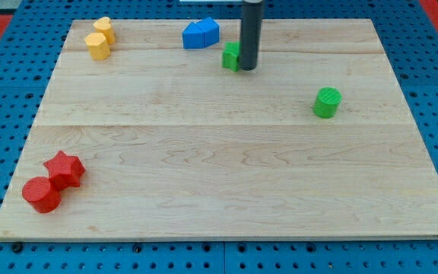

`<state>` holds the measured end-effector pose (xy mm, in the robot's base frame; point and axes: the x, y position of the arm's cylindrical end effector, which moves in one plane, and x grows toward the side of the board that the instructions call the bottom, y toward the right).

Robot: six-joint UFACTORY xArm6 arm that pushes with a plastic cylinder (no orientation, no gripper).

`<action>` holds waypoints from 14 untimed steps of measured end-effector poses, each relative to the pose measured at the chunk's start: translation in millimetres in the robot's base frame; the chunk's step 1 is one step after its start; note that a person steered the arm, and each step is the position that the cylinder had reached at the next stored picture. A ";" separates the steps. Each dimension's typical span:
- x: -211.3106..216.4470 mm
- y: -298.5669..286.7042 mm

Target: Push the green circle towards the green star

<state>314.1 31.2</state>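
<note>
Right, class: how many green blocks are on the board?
2. The green circle sits at the view's right; the green star is at the top centre, partly hidden behind my tip.

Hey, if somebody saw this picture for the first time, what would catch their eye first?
Probably the dark rod at the view's top centre, my tip right beside the half-hidden green star. Next, the green circle alone at the right, and the red circle and red star touching at bottom left.

My tip [247, 68] touches the half-hidden green star [230, 56] near the table's [219, 175] top; the green circle [327, 102] sits well apart, rightward.
</note>
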 end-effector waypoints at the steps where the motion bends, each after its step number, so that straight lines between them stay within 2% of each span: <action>1: -1.2 -35.6; 3: -17.5 -82.0; 5: -21.8 -82.6; 6: 5.7 -84.8; 7: 85.8 -63.0; 8: 171.0 2.2; 9: 219.1 121.5; 10: 201.4 171.5; 11: 155.4 193.3; 13: 140.5 190.9; 14: 105.4 170.2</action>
<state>419.5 201.4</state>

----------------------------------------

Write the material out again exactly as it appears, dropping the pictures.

`<state>` holds the measured end-effector pose (xy mm, in the robot's base frame; point and axes: the x, y position of the arm's cylindrical end effector, which moves in one plane, and x grows toward the side of the board that the instructions call the bottom, y toward the right).

Robot: six-joint UFACTORY xArm6 arm that pushes with a plastic cylinder (no orientation, no gripper).

`<action>` holds waypoints from 14 untimed steps of measured end-effector poses, each relative to the pose measured at the chunk's start: translation in millimetres in the robot's base frame; the chunk's step 1 is one step after its start; note that a person steered the arm, and each step is the position that the cylinder had reached at the next stored picture. A ";" separates the steps. Each dimension's typical span:
- x: -211.3106..216.4470 mm
- y: -298.5669..286.7042 mm

Target: Push the green circle towards the green star

<state>314.1 31.2</state>
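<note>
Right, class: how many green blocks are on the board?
2. The green circle sits at the view's right; the green star is at the top centre, partly hidden behind my tip.

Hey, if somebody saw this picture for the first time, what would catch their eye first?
Probably the dark rod at the view's top centre, my tip right beside the half-hidden green star. Next, the green circle alone at the right, and the red circle and red star touching at bottom left.

My tip [247, 68] touches the half-hidden green star [230, 56] near the table's [219, 175] top; the green circle [327, 102] sits well apart, rightward.
</note>
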 end-effector waypoints at the steps where the motion bends, each after its step number, so that straight lines between them stay within 2% of each span: <action>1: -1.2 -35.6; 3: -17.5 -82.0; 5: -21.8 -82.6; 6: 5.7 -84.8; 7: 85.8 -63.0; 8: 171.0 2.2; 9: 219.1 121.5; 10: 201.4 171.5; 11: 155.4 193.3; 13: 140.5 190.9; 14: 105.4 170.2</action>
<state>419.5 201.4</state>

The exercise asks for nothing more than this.